While all of these scientific developments occur, we see Edith visiting doctors as she struggles with an illness that endangers her life. She finds satisfaction and pride in the discovery she has brought about—a discovery that will change the study of early Anglo-Saxon culture.  But she worries about the care of her son Robert when her illness worsens.   With this in mind, Edith summons her cousin Rory (Johnny Flynn) for his assistance. Many plot developments ensue as Rory arrives and as a declaration of war grows even closer.

Both Mulligan and Fiennes provide superb performances. Fiennes, who became famous in the 1990s for his portrayal of the English patient in the movie by that name, has moved from romantic leads to roles of older and often eccentric characters. His portrayal of Basil is shaded and nuanced as we learn more and more about the confidence he has developed pursuing a field comprised mostly of academics. The versatile Mulligan is convincing in her role as Edith even as she stars in another newly released film, “Promising Young Woman.” Her career continues to grow and diversify.

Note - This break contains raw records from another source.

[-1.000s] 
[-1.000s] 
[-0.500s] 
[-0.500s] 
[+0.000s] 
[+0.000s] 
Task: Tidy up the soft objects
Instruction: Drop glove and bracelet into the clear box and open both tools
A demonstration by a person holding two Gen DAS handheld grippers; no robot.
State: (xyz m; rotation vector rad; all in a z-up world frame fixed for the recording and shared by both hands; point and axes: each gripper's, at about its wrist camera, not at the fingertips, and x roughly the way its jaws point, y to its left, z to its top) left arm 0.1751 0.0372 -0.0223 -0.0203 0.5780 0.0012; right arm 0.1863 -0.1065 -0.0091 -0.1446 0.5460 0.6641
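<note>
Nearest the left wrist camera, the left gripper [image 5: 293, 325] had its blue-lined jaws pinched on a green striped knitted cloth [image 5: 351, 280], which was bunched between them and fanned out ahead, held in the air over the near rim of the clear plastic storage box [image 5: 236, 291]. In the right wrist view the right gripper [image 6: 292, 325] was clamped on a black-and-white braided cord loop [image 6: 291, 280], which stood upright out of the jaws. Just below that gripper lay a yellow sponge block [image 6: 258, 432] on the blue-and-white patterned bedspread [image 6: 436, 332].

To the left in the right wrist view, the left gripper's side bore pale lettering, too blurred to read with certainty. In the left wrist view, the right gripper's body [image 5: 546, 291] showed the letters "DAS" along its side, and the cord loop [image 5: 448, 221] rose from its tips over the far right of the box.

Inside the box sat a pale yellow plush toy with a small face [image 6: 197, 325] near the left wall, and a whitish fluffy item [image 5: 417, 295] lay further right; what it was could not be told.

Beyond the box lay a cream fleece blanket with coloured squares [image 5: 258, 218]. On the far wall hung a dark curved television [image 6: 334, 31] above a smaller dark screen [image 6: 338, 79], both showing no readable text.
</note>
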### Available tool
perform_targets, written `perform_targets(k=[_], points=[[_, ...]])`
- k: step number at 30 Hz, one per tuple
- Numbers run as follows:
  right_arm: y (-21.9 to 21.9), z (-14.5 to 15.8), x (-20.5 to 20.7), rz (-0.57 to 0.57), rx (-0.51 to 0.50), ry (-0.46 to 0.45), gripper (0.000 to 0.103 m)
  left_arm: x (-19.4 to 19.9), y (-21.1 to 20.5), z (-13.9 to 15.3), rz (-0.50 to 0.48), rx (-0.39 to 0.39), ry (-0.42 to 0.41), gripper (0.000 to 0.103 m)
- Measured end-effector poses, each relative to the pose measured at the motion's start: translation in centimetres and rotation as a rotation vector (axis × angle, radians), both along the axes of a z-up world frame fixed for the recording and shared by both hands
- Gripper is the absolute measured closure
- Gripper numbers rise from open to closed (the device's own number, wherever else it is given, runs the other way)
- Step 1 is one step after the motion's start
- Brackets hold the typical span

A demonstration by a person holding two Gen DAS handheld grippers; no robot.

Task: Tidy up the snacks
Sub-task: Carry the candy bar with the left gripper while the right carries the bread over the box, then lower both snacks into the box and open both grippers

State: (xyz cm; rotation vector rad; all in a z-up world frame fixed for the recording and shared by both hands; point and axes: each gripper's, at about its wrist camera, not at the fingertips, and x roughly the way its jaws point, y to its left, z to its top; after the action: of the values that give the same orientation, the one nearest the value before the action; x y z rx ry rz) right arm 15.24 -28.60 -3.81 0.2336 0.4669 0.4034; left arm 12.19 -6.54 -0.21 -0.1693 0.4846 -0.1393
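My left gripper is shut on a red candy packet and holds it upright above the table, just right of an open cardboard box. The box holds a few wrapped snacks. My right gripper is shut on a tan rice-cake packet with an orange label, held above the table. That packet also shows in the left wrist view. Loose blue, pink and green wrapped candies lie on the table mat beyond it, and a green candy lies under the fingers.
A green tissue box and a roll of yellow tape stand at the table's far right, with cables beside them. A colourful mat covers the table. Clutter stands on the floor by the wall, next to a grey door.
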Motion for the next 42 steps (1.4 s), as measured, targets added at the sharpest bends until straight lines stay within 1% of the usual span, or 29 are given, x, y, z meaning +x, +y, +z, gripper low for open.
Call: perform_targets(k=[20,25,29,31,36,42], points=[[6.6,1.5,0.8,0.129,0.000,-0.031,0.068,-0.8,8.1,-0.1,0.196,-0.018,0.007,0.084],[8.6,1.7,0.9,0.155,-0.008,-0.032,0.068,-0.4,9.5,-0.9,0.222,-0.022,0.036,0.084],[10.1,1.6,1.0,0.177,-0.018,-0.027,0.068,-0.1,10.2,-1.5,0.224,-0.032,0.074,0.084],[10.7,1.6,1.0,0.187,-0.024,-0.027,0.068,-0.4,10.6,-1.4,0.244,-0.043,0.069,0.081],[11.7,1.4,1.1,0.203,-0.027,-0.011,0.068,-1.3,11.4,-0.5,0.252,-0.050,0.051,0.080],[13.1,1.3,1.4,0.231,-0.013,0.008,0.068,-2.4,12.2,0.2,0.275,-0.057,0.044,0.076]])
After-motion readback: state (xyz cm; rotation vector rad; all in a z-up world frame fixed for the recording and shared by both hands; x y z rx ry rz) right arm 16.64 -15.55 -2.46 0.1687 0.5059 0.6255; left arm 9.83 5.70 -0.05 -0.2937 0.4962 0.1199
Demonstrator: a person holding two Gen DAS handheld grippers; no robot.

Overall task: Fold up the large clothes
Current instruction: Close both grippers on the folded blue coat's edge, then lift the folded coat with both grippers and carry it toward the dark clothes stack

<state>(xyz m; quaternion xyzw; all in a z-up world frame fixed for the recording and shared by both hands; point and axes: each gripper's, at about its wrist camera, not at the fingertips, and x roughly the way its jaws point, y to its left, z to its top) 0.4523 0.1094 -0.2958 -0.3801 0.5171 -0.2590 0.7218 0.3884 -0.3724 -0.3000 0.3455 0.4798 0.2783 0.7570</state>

“The Dig” can be seen on Netflix.

1 reply »

  1. Adaption of the novel The Dig into this movie captures spiritual yearning people have to know themselves from the past so to have the courage to create a better world to leave to their children. The “excavators” and archaeologists called out to Sutton Hoo and its response was we are not savages, we had culture. Appropriate words as The Dig occurs in 1939, the year Britain enters into the savage World War Two. The Sutton Hoos of the world will always wait for our return to home.